The affective dilemmas instigated by self-management, touched upon by Paulsson, are further elaborated by Bjerg and Staunæs. In their paper, the authors delve deeper into the darker and irreducible forces of humanness in their analysis of self-management as an affective leadership strategy in the context of schools. Through the case of Appreciative Leadership and Management practices, they propose that affective leadership strategies are not only relevant for employees but are also used to manage pupils. Moreover, the authors point to how these strategies not only rely on positive but also on what we traditionally conceive of as negative affects, such as shame. Shame is, Bjerg and Staunæs affirm, a prerequisite for the managerial production of selves. To manage oneself one has to accept a certain context and a certain normativity in this context which implies that you may fail not only in your own eyes, but also in those of who you deem the significant other in that context.
Yet another context for self-management is taken up in the last paper. Here, Skinner elaborates on self-management dynamics in a self-managing organic farming community and inquires how consensus is reached when no one is a leader. To shed light on this problematic, Skinner introduces the concept of parrhesia, elaborated by Foucault, to her ethnographic study. Different forms of ancient parrhesia (lit. ‘to say it all’, ‘to speak freely’) are found to be active in the ways in which individual community members bring up and respond to issues about the ‘organicness’ of farming practices. Skinner shows how a combination of political, philosophical and monarchic parrhesia is brought to bear on the decision-making process, and how different kinds of parrhesia bring up different themes such as risk, courage, status differences, criticism, and self-criticism.

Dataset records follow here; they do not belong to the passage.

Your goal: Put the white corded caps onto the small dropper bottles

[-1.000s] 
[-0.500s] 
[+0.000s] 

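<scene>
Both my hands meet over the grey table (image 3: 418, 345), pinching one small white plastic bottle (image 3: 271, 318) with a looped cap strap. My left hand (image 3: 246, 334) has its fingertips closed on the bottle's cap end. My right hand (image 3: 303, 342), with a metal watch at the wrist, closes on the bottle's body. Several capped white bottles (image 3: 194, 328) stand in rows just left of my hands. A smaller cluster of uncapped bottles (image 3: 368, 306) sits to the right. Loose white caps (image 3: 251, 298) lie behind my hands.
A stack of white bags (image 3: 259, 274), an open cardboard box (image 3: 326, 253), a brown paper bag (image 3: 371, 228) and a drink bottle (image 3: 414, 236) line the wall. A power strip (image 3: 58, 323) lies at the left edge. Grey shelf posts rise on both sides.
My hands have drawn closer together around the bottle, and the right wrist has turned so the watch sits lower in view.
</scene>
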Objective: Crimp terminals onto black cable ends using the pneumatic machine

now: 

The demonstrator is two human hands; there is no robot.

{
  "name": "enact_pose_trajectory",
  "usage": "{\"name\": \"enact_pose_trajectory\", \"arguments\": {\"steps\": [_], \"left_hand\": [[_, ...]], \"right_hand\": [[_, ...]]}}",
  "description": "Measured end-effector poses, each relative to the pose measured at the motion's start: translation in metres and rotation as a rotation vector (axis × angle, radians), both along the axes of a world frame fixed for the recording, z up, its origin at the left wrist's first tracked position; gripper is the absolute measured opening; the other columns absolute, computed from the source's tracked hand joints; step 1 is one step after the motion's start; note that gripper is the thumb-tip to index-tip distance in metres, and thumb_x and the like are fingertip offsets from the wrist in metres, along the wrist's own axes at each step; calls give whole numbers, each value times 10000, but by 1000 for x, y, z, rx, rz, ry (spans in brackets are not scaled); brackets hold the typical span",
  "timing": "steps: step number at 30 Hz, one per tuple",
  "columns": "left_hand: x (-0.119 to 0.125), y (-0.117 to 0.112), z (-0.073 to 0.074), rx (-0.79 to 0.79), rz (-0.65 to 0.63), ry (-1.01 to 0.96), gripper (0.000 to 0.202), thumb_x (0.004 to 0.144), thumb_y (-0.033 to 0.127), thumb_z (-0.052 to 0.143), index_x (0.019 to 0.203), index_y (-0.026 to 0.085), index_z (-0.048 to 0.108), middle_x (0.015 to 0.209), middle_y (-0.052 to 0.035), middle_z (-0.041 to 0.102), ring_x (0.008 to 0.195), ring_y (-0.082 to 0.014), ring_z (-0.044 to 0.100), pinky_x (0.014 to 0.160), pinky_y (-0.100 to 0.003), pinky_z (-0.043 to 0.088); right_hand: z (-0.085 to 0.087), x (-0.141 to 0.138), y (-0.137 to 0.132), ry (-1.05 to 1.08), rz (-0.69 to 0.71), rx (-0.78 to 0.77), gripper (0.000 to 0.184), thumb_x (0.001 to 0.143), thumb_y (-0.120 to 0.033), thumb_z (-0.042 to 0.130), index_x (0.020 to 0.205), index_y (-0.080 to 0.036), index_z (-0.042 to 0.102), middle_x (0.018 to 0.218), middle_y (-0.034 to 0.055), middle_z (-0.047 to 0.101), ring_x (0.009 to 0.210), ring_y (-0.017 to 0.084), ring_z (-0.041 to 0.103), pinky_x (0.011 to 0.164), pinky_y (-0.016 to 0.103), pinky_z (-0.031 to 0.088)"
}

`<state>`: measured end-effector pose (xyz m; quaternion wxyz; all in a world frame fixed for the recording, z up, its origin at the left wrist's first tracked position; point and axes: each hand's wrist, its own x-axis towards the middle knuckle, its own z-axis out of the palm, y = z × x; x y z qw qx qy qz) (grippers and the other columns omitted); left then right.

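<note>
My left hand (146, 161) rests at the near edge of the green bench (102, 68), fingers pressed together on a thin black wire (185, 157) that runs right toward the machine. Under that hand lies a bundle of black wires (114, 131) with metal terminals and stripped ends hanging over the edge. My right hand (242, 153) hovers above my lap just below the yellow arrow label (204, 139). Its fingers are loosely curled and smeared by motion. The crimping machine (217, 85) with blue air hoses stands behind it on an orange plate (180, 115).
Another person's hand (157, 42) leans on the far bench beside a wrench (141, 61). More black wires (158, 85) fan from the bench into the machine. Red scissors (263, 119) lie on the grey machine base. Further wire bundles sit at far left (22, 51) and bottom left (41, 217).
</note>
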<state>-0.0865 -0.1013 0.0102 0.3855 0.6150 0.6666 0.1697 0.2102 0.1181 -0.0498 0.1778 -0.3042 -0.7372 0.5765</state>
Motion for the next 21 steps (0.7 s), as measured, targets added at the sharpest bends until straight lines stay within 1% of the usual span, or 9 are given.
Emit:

2. Conversation and reflections – In the issue’s special section on self-management and Jørgen Leth’s and Lars von Trier’s collaborative movie project The Five Obstructions, management of self-management is discussed in relation to the production of art. A theme that recurs in the section is how self-management in an artistic setting works through strict rule-following and rule-breaking. What is investigated is what happens when rules imposed from the outside become a tool for self-management instead of a condition of control. The main part of this section is represented by the conversation between Leth and Sverre Raffnsøe on the movie project. However, Raffnsøe also provides this special section with a prologue clarifying the connections between self-management and the obstructions. Finally, Mary Jo Hatch rounds off this section with a reflection on the way in which the creative process displayed in The Five Obstructions is generated through principles and rules largely at odds with established managerial beliefs.
3. Round-table – The issue ends with a round-table discussion on management of self-management that took place at a workshop at Lund University in November 2009. Here a number of questions relating to the ambiguities and multivalence of managing self-management are discussed, both in terms of autonomy, productivity and normativity and in relation to the complex emancipatory heritage of the Enlightenment.